* _What needs to be done_
Please transcribe the data that follows without the pictures, keeping every word the same.

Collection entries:
++++++
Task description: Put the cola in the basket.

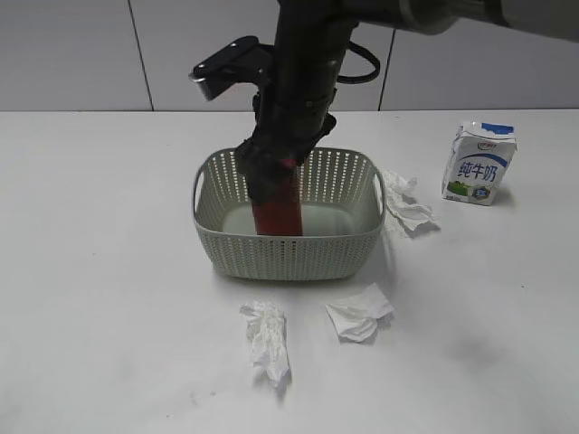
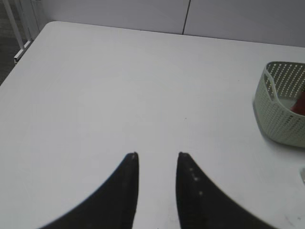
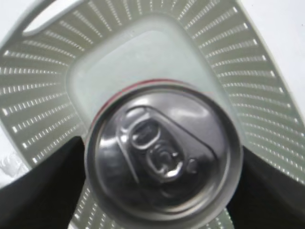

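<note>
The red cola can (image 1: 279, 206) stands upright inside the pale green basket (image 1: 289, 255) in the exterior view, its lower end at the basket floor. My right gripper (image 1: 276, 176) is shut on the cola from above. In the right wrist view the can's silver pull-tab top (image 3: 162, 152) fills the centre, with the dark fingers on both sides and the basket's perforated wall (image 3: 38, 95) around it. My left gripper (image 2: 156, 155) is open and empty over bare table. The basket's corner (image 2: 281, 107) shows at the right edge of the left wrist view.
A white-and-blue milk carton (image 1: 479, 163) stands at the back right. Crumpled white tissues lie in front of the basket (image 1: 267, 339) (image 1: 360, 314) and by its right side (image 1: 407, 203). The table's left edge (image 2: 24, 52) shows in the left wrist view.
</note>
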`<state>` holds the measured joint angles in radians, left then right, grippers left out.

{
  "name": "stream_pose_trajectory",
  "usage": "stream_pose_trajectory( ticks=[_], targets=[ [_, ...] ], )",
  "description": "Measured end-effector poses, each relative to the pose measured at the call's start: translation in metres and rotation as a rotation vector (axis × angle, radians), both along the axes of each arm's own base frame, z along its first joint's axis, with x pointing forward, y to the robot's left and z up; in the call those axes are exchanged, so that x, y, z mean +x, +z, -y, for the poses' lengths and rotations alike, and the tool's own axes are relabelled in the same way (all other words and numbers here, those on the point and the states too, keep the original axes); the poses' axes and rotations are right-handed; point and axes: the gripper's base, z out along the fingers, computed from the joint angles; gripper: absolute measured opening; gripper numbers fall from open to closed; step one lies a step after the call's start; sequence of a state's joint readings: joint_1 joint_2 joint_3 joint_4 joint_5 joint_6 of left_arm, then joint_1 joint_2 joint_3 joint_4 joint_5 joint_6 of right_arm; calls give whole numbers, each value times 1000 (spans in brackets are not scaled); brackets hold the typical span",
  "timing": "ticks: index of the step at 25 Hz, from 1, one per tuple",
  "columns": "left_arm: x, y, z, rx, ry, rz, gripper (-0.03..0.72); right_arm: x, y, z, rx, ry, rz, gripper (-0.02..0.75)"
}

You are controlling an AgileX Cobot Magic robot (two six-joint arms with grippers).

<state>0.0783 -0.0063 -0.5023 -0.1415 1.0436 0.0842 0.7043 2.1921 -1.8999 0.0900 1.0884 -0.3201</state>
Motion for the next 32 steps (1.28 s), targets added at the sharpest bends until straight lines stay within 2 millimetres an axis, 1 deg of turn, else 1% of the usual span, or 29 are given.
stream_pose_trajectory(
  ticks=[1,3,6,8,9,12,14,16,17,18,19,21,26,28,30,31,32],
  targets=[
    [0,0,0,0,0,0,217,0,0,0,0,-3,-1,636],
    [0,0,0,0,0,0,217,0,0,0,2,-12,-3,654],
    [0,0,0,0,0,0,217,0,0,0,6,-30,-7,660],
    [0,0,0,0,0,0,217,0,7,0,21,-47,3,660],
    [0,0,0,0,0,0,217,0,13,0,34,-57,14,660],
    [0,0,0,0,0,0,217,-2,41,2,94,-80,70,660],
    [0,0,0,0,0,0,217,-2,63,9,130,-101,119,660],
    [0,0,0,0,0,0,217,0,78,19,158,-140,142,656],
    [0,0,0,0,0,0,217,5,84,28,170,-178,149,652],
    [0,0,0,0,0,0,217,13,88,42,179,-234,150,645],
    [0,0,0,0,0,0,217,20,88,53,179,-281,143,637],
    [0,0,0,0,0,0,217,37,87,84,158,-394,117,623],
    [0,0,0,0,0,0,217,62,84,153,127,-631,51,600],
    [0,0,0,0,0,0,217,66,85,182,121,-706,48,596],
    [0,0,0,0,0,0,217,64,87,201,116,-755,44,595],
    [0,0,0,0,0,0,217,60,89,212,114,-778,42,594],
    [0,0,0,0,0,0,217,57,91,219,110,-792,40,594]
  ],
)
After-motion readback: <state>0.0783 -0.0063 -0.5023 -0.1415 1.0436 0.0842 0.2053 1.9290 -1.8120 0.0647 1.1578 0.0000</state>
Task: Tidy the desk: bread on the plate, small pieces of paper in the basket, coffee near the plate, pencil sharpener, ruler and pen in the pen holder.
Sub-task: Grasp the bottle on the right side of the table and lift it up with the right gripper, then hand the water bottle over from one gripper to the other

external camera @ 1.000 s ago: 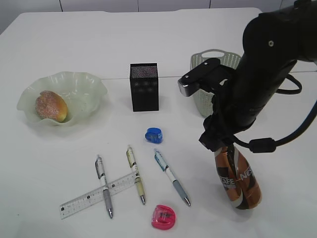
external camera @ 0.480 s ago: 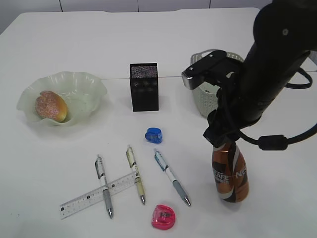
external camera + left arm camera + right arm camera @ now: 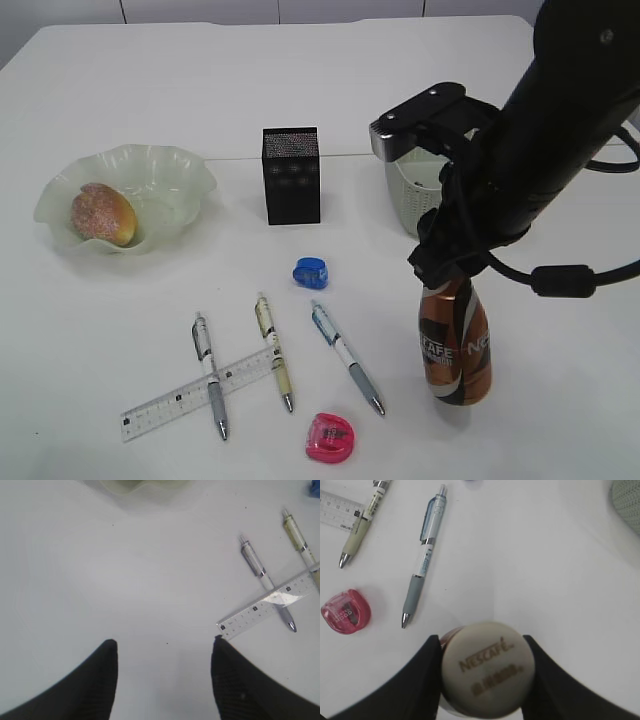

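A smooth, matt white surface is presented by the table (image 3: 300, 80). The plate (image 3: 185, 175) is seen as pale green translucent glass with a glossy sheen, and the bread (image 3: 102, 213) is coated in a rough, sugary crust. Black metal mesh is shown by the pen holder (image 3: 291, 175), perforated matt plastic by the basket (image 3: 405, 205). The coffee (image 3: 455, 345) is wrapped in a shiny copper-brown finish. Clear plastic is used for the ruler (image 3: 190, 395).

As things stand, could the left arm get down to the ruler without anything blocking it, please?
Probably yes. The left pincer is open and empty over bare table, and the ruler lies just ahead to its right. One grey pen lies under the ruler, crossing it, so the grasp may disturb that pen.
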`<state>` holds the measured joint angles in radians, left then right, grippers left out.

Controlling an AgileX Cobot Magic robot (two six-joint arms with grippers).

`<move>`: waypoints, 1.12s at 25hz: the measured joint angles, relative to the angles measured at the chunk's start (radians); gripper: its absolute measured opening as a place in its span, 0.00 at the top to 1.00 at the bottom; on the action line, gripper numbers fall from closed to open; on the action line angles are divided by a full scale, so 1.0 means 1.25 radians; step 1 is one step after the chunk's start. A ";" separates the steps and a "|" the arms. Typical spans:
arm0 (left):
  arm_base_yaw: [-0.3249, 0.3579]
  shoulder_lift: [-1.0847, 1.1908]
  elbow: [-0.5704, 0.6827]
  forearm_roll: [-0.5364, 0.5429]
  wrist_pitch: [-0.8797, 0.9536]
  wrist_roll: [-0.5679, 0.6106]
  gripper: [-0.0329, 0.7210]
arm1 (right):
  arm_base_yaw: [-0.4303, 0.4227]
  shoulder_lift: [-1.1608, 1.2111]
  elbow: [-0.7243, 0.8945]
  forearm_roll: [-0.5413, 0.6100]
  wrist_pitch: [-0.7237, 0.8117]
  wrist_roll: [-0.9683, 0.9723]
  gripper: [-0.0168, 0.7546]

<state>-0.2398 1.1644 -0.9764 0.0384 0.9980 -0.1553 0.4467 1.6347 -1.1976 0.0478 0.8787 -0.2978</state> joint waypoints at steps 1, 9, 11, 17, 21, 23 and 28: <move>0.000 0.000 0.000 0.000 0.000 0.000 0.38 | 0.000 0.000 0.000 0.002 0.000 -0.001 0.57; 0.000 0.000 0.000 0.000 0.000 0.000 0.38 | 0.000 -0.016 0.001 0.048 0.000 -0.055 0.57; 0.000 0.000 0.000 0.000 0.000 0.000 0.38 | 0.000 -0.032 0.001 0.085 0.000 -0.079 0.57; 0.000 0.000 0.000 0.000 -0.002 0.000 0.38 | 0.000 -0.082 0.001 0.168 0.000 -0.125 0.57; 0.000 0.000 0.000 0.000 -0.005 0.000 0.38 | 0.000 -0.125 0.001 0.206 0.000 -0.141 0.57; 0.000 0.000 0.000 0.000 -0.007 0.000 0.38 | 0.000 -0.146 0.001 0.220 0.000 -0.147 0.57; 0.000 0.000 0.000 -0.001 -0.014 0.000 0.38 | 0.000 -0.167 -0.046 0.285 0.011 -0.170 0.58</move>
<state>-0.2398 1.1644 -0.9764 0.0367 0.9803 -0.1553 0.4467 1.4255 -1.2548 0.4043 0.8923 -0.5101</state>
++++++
* _Your response_
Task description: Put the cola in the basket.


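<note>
The red cola can (image 1: 279, 206) stands upright inside the pale green basket (image 1: 289, 255) in the exterior view, its lower end at the basket floor. My right gripper (image 1: 276, 176) is shut on the cola from above. In the right wrist view the can's silver pull-tab top (image 3: 162, 152) fills the centre, with the dark fingers on both sides and the basket's perforated wall (image 3: 38, 95) around it. My left gripper (image 2: 156, 155) is open and empty over bare table. The basket's corner (image 2: 281, 107) shows at the right edge of the left wrist view.
A white-and-blue milk carton (image 1: 479, 163) stands at the back right. Crumpled white tissues lie in front of the basket (image 1: 267, 339) (image 1: 360, 314) and by its right side (image 1: 407, 203). The table's left edge (image 2: 24, 52) shows in the left wrist view.
</note>
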`<state>` holds the measured joint angles in radians, left then right, grippers left out.

{
  "name": "stream_pose_trajectory",
  "usage": "stream_pose_trajectory( ticks=[_], targets=[ [_, ...] ], )",
  "description": "Measured end-effector poses, each relative to the pose measured at the call's start: translation in metres and rotation as a rotation vector (axis × angle, radians), both along the axes of each arm's own base frame, z along its first joint's axis, with x pointing forward, y to the robot's left and z up; in the call those axes are exchanged, so that x, y, z mean +x, +z, -y, for the poses' lengths and rotations alike, and the tool's own axes are relabelled in the same way (all other words and numbers here, those on the point and the states too, keep the original axes); the poses' axes and rotations are right-handed; point and axes: the gripper's base, z out along the fingers, computed from the joint angles; gripper: absolute measured opening; gripper numbers fall from open to closed; step one lies a step after the call's start; sequence of a state's joint readings: joint_1 joint_2 joint_3 joint_4 joint_5 joint_6 of left_arm, then joint_1 joint_2 joint_3 joint_4 joint_5 joint_6 of right_arm; calls give whole numbers, each value times 1000 (spans in brackets are not scaled); brackets hold the typical span",
  "timing": "ticks: index of the step at 25 Hz, from 1, one per tuple",
  "columns": "left_arm: x, y, z, rx, ry, rz, gripper (-0.03..0.72); right_arm: x, y, z, rx, ry, rz, gripper (-0.02..0.75)"
}

You are controlling an AgileX Cobot Magic robot (two six-joint arms with grippers).

<state>0.0783 -0.0063 -0.5023 -0.1415 1.0436 0.0842 0.7043 2.1921 -1.8999 0.0900 1.0884 -0.3201</state>
Motion for the next 32 steps (1.28 s), targets added at the sharpest bends until straight lines stay within 2 millimetres an axis, 1 deg of turn, else 1% of the usual span, or 29 are given.
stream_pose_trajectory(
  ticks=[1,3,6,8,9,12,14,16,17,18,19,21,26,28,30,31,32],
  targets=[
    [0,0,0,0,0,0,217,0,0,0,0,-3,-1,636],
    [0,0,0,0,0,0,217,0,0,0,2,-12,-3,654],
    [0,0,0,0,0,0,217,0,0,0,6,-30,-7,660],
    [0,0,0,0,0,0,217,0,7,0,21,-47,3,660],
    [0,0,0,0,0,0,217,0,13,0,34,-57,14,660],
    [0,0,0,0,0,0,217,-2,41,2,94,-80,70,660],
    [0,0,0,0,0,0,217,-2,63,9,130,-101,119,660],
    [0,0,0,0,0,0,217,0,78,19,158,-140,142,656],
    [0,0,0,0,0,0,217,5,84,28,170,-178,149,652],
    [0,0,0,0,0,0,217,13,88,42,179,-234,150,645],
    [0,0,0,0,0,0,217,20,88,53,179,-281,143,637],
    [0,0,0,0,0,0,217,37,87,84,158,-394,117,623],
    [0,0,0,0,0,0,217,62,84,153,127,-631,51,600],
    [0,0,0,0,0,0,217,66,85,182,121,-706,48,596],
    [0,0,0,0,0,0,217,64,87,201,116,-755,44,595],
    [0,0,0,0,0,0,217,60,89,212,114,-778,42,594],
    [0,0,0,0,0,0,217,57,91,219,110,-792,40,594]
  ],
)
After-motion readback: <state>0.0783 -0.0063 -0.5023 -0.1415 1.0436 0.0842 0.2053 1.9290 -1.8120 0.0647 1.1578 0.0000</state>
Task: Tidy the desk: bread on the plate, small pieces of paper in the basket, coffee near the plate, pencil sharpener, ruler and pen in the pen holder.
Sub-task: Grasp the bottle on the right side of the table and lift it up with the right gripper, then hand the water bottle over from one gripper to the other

external camera @ 1.000 s ago: 
external camera @ 0.480 s ago: 
external camera + left arm camera + right arm camera @ now: 

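A smooth, matt white surface is presented by the table (image 3: 300, 80). The plate (image 3: 185, 175) is seen as pale green translucent glass with a glossy sheen, and the bread (image 3: 102, 213) is coated in a rough, sugary crust. Black metal mesh is shown by the pen holder (image 3: 291, 175), perforated matt plastic by the basket (image 3: 405, 205). The coffee (image 3: 455, 345) is wrapped in a shiny copper-brown finish. Clear plastic is used for the ruler (image 3: 190, 395).

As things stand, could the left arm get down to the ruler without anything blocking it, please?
Probably yes. The left pincer is open and empty over bare table, and the ruler lies just ahead to its right. One grey pen lies under the ruler, crossing it, so the grasp may disturb that pen.
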`<state>` holds the measured joint angles in radians, left then right, grippers left out.

Controlling an AgileX Cobot Magic robot (two six-joint arms with grippers).

`<move>`: waypoints, 1.12s at 25hz: the measured joint angles, relative to the angles measured at the chunk's start (radians); gripper: its absolute measured opening as a place in its span, 0.00 at the top to 1.00 at the bottom; on the action line, gripper numbers fall from closed to open; on the action line angles are divided by a full scale, so 1.0 means 1.25 radians; step 1 is one step after the chunk's start. A ";" separates the steps and a "|" the arms. Typical spans:
arm0 (left):
  arm_base_yaw: [-0.3249, 0.3579]
  shoulder_lift: [-1.0847, 1.1908]
  elbow: [-0.5704, 0.6827]
  forearm_roll: [-0.5364, 0.5429]
  wrist_pitch: [-0.8797, 0.9536]
  wrist_roll: [-0.5679, 0.6106]
  gripper: [-0.0329, 0.7210]
arm1 (right):
  arm_base_yaw: [-0.4303, 0.4227]
  shoulder_lift: [-1.1608, 1.2111]
  elbow: [-0.7243, 0.8945]
  forearm_roll: [-0.5413, 0.6100]
  wrist_pitch: [-0.7237, 0.8117]
  wrist_roll: [-0.9683, 0.9723]
  gripper: [-0.0168, 0.7546]

<state>-0.2398 1.1644 -0.9764 0.0384 0.9980 -0.1553 0.4467 1.6347 -1.1976 0.0478 0.8787 -0.2978</state> joint waypoints at steps 1, 9, 11, 17, 21, 23 and 28: <move>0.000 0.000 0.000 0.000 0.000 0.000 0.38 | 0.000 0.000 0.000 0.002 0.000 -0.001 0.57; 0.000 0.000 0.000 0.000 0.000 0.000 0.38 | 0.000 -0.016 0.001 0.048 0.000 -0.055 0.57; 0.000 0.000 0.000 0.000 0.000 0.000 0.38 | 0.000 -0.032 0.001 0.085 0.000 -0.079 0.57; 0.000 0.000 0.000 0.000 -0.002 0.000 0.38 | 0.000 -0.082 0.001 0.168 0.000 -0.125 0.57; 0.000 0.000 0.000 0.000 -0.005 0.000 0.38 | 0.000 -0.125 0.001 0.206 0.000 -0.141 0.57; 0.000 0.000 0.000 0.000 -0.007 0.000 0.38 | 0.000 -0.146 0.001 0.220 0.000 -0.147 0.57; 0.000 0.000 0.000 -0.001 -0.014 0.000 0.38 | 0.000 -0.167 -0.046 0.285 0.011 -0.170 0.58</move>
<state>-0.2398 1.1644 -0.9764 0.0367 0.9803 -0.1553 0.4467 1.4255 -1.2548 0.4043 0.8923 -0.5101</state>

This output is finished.